Tell me, do you feel the pressure to perform? Complaining “you took all my time.” Don’t tell me “it ain’t worth even trying,” or so I’ll help myself while you’re “that’s cool, whatever.” I’ve been watching people around me who work until they die, and I can’t help but damn the time they tried to buy. My friend says “can you give me a reason?” I know I had one once, but now I can’t remember.
Decide what matters, pursuit of more? Look at me when I ask you if you’re sure. So get planning, every single day prioritize and sacrifice. You can’t do it all or you’re missing the chance I’m giving you now, so take it.
I’m drowning at the bottom of the ocean. I can’t breathe, I can’t stand, I can’t see. Cold water’s indifferent to me. I feel him smile, says he’ll put our plan in motion. “You look like you’ve lost your way so take my hand and…”
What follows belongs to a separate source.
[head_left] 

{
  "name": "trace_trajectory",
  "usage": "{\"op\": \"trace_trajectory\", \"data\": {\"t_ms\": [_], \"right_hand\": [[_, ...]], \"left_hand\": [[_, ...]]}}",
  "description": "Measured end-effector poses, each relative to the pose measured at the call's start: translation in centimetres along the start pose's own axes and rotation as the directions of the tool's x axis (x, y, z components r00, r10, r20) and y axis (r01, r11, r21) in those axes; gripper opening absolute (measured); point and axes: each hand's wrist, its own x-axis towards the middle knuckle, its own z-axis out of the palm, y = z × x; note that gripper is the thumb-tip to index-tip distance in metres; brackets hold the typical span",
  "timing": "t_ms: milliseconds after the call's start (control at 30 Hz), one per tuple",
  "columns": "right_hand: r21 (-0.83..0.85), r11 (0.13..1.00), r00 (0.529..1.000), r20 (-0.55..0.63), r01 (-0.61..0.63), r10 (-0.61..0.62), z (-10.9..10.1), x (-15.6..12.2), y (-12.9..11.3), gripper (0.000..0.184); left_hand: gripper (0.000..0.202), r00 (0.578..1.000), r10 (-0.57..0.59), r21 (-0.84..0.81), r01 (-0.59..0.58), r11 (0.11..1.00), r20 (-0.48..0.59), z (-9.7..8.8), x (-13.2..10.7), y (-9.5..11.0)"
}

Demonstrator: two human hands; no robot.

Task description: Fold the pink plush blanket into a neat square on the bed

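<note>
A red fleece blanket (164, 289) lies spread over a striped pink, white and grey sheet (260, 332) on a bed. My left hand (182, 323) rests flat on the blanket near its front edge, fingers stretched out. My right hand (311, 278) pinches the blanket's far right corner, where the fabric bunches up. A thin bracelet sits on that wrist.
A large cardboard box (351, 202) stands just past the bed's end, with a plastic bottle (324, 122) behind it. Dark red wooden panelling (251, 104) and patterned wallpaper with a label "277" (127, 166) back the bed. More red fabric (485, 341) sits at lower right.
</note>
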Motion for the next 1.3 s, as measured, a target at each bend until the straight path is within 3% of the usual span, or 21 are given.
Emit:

Randy doesn’t look at you like people, he’s got money on the mind, he’s got dollars in his eyes. Throwing around ideas that should be lethal, he don’t want a compromise, so ignore him and it's fine. It don’t matter, we’ll be fine.
Decide what matters, pursuit of more? Look at me when I ask you if you’re sure. So get planning, every single day prioritize and sacrifice. You can’t do it all or you’re missing the chance I’m giving you now, so take it.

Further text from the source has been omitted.